WHAT TO WORK ON:
Lines below that hold the word "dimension" must be copied in full.

+ + +

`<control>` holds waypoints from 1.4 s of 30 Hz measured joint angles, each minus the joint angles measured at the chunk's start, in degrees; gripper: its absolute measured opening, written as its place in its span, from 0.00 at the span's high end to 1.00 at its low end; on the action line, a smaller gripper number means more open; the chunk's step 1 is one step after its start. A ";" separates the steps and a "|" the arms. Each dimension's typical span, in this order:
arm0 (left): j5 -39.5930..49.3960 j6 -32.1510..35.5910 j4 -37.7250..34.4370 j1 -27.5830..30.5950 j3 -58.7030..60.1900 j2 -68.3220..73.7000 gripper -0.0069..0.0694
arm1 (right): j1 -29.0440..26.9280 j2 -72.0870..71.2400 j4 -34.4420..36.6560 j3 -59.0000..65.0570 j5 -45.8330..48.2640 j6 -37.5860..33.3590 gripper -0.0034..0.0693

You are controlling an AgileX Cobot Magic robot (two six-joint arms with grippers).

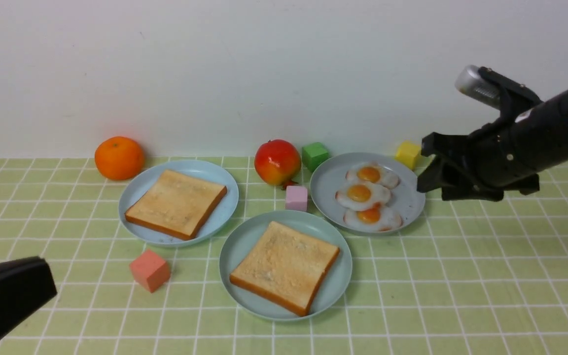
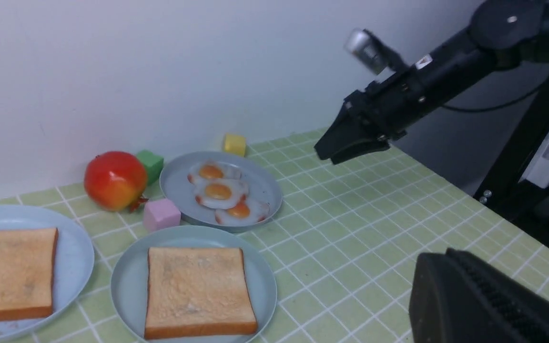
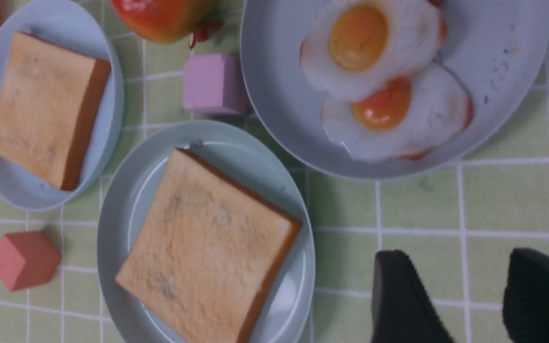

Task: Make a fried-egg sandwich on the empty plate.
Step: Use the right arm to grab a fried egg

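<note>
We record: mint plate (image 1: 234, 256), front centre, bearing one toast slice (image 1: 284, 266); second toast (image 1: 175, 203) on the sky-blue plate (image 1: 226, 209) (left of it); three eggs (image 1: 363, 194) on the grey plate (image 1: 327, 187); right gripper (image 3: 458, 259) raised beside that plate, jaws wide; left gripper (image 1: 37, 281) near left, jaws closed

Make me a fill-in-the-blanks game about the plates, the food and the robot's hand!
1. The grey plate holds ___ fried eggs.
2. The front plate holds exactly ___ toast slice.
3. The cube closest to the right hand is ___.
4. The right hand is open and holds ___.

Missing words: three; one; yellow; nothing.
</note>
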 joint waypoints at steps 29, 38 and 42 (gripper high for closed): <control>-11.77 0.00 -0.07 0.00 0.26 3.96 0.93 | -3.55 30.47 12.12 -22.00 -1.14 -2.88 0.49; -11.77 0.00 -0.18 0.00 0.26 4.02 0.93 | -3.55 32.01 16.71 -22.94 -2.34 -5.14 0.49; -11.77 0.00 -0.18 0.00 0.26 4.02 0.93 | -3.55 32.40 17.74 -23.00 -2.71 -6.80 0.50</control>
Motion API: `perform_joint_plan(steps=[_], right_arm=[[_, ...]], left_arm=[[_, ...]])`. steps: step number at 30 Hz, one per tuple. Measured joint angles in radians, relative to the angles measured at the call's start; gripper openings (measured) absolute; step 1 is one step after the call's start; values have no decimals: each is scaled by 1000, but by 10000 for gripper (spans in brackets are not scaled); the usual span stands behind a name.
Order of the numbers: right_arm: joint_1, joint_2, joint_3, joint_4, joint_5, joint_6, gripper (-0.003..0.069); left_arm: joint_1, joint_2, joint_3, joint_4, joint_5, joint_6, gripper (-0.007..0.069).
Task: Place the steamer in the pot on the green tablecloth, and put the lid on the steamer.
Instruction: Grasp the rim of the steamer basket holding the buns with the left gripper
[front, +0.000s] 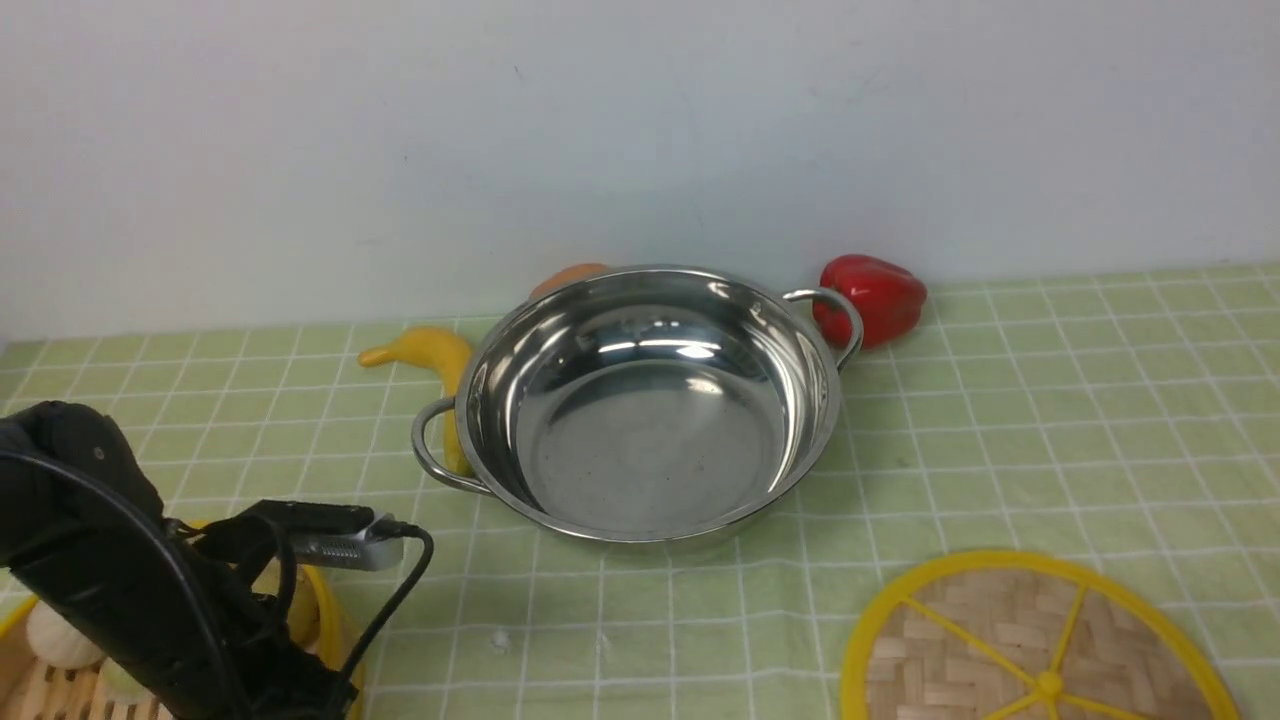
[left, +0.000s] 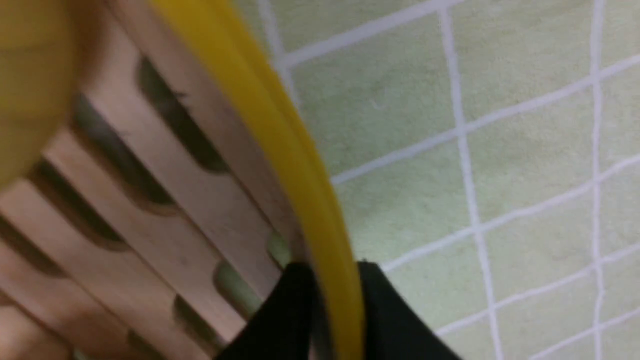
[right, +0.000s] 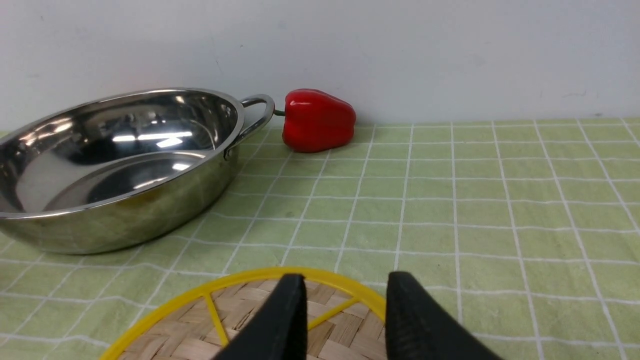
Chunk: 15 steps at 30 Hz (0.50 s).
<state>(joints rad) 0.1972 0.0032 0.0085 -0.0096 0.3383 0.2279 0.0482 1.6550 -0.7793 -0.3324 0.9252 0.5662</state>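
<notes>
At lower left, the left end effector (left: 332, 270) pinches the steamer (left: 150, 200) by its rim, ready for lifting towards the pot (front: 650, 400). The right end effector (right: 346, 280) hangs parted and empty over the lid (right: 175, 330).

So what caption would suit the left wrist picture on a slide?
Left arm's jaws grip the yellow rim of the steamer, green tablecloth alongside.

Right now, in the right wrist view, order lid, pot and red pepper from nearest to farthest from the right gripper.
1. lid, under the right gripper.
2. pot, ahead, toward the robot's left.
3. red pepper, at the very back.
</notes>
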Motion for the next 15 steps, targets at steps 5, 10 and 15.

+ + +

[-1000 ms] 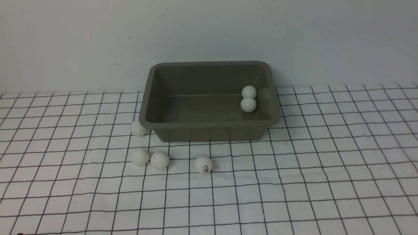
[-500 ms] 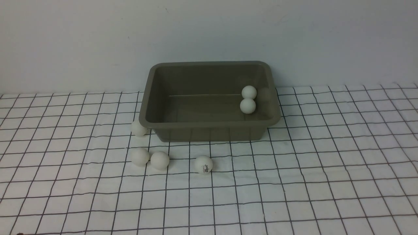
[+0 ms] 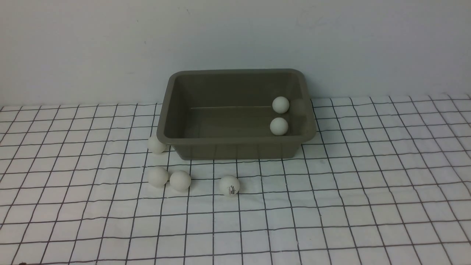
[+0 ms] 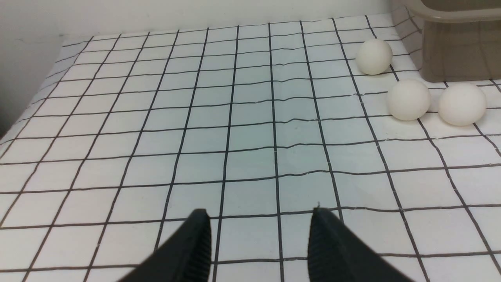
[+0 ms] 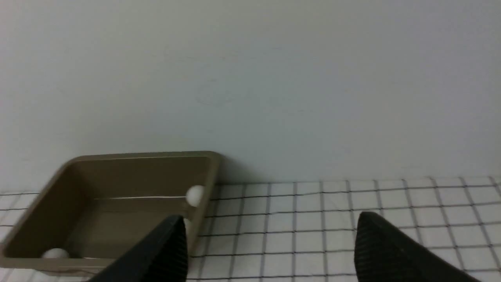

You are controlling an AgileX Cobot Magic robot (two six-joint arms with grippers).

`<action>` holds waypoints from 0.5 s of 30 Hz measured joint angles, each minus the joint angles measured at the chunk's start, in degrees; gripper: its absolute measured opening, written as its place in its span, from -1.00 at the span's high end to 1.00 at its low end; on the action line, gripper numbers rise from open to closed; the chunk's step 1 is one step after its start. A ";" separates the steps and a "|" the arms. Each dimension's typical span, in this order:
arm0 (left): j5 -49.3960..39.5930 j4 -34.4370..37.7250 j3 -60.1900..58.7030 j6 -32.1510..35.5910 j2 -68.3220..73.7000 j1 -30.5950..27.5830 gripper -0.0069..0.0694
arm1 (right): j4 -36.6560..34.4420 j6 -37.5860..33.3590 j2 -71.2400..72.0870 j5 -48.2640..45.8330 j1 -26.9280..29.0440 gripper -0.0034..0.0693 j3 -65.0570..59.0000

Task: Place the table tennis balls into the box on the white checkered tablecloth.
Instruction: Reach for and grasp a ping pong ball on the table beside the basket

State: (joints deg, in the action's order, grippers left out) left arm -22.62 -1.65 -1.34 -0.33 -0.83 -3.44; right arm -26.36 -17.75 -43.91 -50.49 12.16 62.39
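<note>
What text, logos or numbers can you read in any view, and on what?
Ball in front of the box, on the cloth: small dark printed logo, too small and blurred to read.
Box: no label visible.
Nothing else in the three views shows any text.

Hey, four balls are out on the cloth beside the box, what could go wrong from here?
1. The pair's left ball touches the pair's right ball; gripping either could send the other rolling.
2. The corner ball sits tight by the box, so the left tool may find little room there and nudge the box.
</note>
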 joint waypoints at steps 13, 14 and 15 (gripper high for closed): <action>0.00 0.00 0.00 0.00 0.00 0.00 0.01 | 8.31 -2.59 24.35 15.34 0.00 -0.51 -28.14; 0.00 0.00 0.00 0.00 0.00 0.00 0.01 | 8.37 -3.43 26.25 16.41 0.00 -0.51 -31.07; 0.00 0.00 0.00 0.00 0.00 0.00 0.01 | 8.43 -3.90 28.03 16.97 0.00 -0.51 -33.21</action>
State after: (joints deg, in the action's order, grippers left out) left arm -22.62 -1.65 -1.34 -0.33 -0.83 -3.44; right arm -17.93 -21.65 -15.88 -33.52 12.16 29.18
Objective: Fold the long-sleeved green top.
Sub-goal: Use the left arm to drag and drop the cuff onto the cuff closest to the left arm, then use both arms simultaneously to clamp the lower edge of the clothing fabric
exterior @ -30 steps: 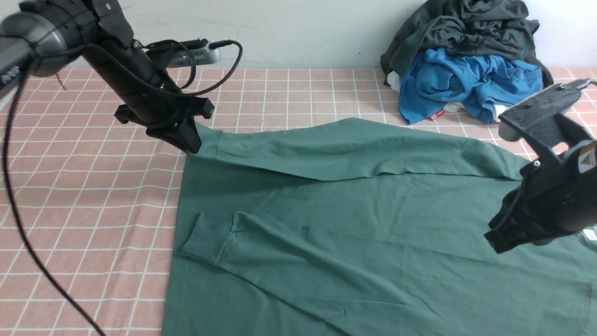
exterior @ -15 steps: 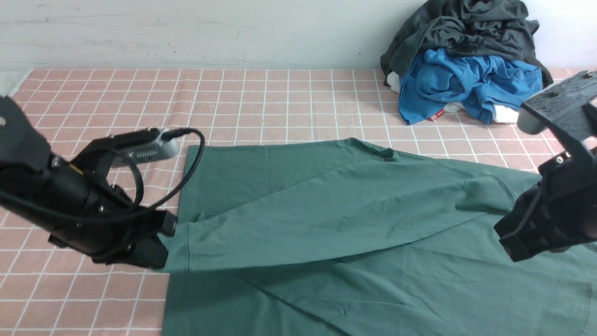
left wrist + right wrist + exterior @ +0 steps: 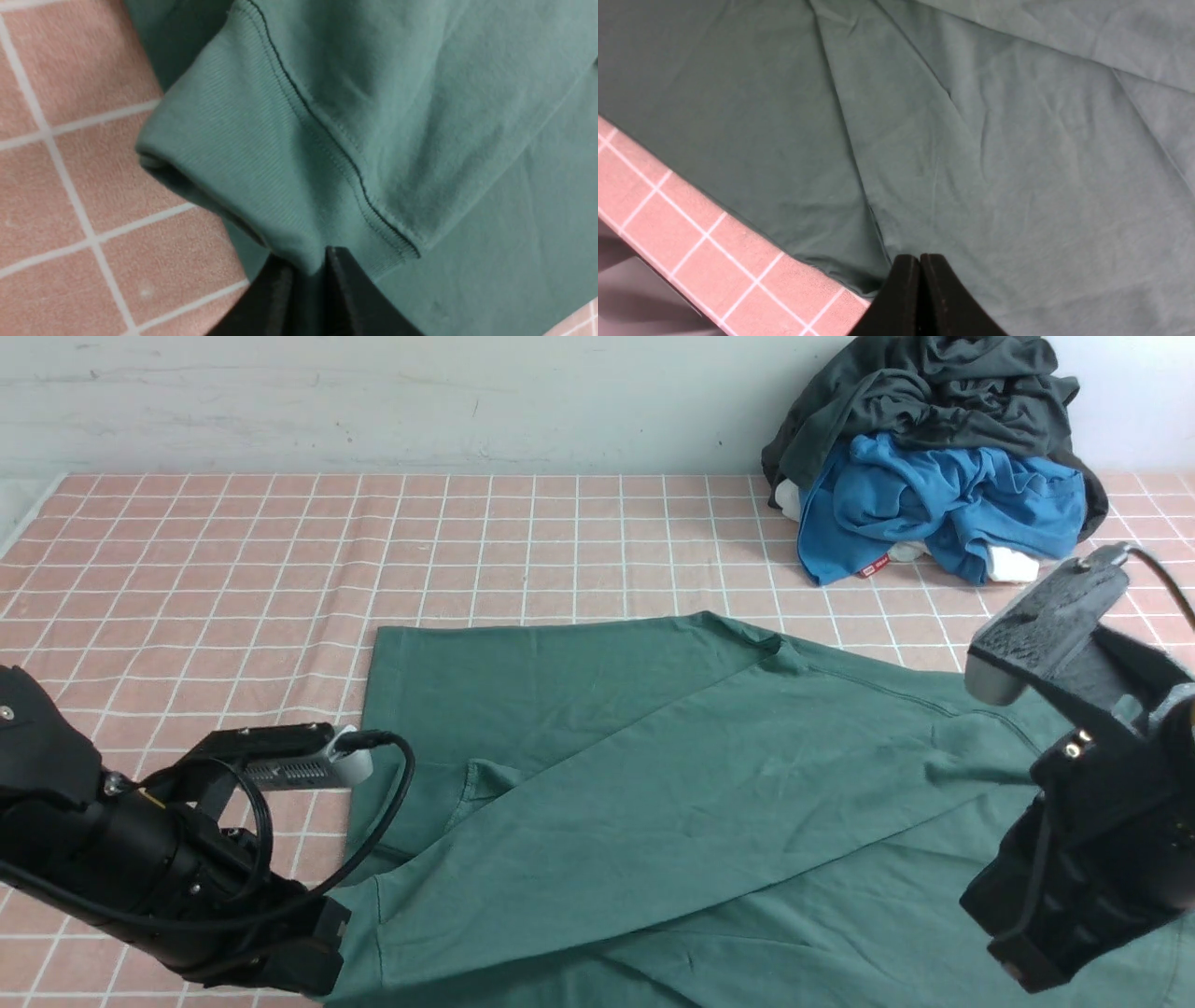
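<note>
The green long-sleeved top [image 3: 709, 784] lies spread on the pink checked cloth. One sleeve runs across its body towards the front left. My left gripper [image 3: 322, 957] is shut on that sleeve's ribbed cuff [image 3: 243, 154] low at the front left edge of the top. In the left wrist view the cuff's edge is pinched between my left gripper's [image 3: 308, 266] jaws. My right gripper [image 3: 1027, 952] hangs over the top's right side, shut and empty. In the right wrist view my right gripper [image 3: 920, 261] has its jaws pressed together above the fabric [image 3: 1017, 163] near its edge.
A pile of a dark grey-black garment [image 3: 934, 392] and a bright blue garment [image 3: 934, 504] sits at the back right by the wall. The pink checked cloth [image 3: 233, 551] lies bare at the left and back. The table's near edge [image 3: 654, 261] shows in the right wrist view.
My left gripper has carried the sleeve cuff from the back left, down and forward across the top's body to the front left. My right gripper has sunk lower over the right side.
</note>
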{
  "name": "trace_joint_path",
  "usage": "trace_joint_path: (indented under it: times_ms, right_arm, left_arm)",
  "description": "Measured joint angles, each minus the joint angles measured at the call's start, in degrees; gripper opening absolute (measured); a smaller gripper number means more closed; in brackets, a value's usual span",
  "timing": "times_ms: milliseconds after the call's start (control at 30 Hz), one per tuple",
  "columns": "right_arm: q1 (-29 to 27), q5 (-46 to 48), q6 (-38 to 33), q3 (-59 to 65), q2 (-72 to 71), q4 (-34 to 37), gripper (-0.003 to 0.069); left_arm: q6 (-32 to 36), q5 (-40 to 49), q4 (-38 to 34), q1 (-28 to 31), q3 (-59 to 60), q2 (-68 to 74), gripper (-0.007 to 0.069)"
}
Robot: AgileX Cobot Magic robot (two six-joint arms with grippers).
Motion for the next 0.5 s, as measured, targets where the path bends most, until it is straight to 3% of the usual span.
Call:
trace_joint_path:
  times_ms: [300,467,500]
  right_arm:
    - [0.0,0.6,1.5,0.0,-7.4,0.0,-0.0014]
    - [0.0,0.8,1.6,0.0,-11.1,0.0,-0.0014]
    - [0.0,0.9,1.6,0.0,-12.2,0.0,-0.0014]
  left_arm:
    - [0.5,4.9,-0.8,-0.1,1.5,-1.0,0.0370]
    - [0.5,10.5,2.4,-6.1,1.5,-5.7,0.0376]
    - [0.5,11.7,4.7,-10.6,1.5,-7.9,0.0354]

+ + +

OUTPUT FOR THIS TASK:
`<control>` holds waypoints from 1.4 s of 30 Hz measured joint angles, each minus the joint angles measured at the chunk's start, in degrees; gripper: its absolute measured opening, written as its place in its span, from 0.00 at the span's high end to 1.00 at its low end; on the action line, a smaller gripper number means more open; the chunk's step 1 is one step after its start. A ";" separates the steps and a "|" the arms. Each dimension's typical span, in this order:
`<action>` holds waypoints from 0.5 s of 30 Hz measured joint angles, each minus the joint angles measured at the chunk's start, in degrees; gripper: its absolute measured opening, written as its place in its span, from -1.00 at the span's high end to 1.00 at its low end; on the action line, gripper numbers rise from open to closed; the chunk's step 1 is one step after its start. A ";" separates the steps and a "|" the arms. Each dimension's typical span, in this order:

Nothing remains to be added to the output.